Note to my 2 grown sons:
In packing up my “things” to move in with SO I find myself not only letting go of physical stuff, but a lot of emotional baggage that’s been following me around for the last 8 years. I might not always have handled things with the divorce in the correct way, but I did the best I could with the tools I had at the time.
I hope you are not harboring ill will towards your Dad for what happened. It was certainly a time of insanity for him and I see him still struggling for equilibrium.
The thing is – since I’m looking back at this with a little more life experience – if he had not had the affair we might still be married, but I’m not sure I would have been happy. We had fallen into a comfortable place after raising you both. It’s impossible to judge accurately because I have changed and grown so much in these 8 years. I would NOT have been happy with him wanting to stay home all the time and watch TV. I’m sure I would have gone my own way (while remaining married) to have some adventures and live life on my terms. In fact, I had thought about it before all this happened. I was going to travel and have fun with or without him.
I have to take 50% of that on myself. I was a very protective and involved Mother (as I’m sure you both know). I did the majority of raising you, not because he was not wanting to be involved, but because I wanted the control. He worked long shifts at the CoOp and so sometimes I was like a single parent. At the time I thought I wanted more help from him, but to be entirely honest, I felt I was the best at making decisions. I’m afraid I may have made a triangle with you two that put him on the outside.
If you don't feel he is making enough effort in your relationship now it's because I was always there helping/encouraging/directing and now I'm not.
When you both left home, we lost focus. You were the glue that held us together for 23 years, and then you were gone. I started plans for my “freedom” from everyday parenting – your dad lost his way and looked for something/someone to make him feel better. We didn’t have a strong enough foundation as a couple to weather the empty nest storm.

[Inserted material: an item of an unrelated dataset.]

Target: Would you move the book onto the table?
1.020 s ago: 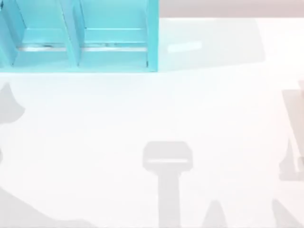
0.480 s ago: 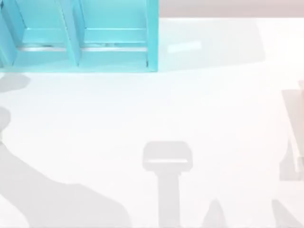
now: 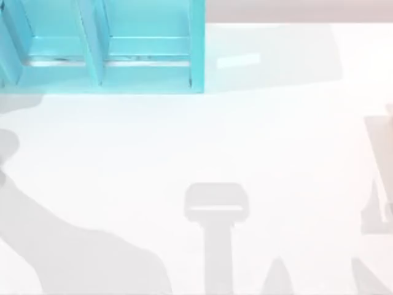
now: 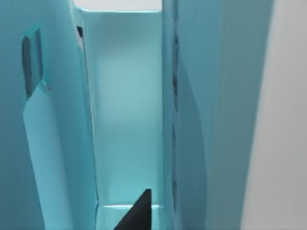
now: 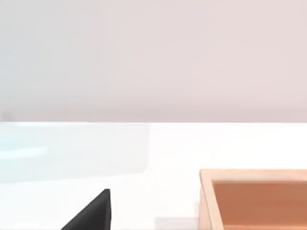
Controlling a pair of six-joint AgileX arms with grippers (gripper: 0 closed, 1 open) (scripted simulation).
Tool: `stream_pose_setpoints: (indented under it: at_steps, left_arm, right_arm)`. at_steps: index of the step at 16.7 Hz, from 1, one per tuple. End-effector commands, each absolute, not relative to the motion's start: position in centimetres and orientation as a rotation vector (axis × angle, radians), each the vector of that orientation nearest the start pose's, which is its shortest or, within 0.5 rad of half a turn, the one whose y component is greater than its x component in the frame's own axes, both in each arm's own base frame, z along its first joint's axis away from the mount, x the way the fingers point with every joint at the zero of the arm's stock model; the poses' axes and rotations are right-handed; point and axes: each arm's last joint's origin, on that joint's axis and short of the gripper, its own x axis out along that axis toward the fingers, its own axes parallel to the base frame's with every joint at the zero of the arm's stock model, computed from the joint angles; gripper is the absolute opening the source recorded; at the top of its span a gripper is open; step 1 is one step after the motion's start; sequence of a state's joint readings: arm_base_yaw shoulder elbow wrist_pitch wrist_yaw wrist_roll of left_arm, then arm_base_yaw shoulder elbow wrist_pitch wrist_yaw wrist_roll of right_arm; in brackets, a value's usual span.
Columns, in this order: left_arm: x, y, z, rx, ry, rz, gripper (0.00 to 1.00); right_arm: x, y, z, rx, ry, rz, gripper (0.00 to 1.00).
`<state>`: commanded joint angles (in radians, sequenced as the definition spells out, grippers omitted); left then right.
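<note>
Shelf (image 3: 104,46) sits at 11 o'clock on the white surface (image 3: 258,141), teal, with 2 open compartments facing me in the top view. I cannot pick out the book for certain; thin pale strips lie along the compartment floors, too unclear to name. My left wrist view looks straight into a teal compartment between 2 dividers, and a dark tip of my left hand (image 4: 136,215) pokes in at the frame edge; I cannot tell whether it is open or closed. My right wrist view shows a dark tip of my right hand (image 5: 91,213) over the surface near a wooden tray (image 5: 254,199); its state I cannot tell either.
</note>
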<state>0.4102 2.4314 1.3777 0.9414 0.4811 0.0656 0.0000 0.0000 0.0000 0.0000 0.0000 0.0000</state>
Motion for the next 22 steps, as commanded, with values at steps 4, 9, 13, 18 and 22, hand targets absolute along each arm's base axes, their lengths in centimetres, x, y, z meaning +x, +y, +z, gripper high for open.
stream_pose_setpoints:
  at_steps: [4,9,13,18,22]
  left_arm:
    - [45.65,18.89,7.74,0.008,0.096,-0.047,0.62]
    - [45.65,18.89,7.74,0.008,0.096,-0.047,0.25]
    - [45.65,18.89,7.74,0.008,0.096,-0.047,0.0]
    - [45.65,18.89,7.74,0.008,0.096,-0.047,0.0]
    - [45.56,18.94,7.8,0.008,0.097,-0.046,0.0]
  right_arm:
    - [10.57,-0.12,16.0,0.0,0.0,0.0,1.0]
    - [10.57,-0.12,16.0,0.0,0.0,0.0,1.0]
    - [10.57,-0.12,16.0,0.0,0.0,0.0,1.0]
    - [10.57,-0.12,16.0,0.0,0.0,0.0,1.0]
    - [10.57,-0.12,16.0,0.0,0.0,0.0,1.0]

As I see you both with your own families, I want you to work not to let the same thing happen to your relationships. It’s very easy to let the everyday mundane duties of raising a family take over your entire life. Keep that spark alive in your relationships – talk to each other about things other than money and children. Someday you will be done raising the kids and then you need to continue with your partner. A strong foundation needs to be built way before that.
Take an active part in raising the kids and building relationships with them - more than just playing or discipline. Get to know them, let them know they can lean on you as well as their mother. Be actively involved in their lives more than just when their mother asks you to. Build a foundation that can withstand the storms that life may throw your way.
Think about these things as you look at your relationship with your dad. Do not make the same mistakes we made.
And to end on a happy note, I am enjoying my life to the fullest. I’m so LUCKY to have found SO at this time in my life. I realize nothing is forever, but I’m thankful for the time we are sharing together.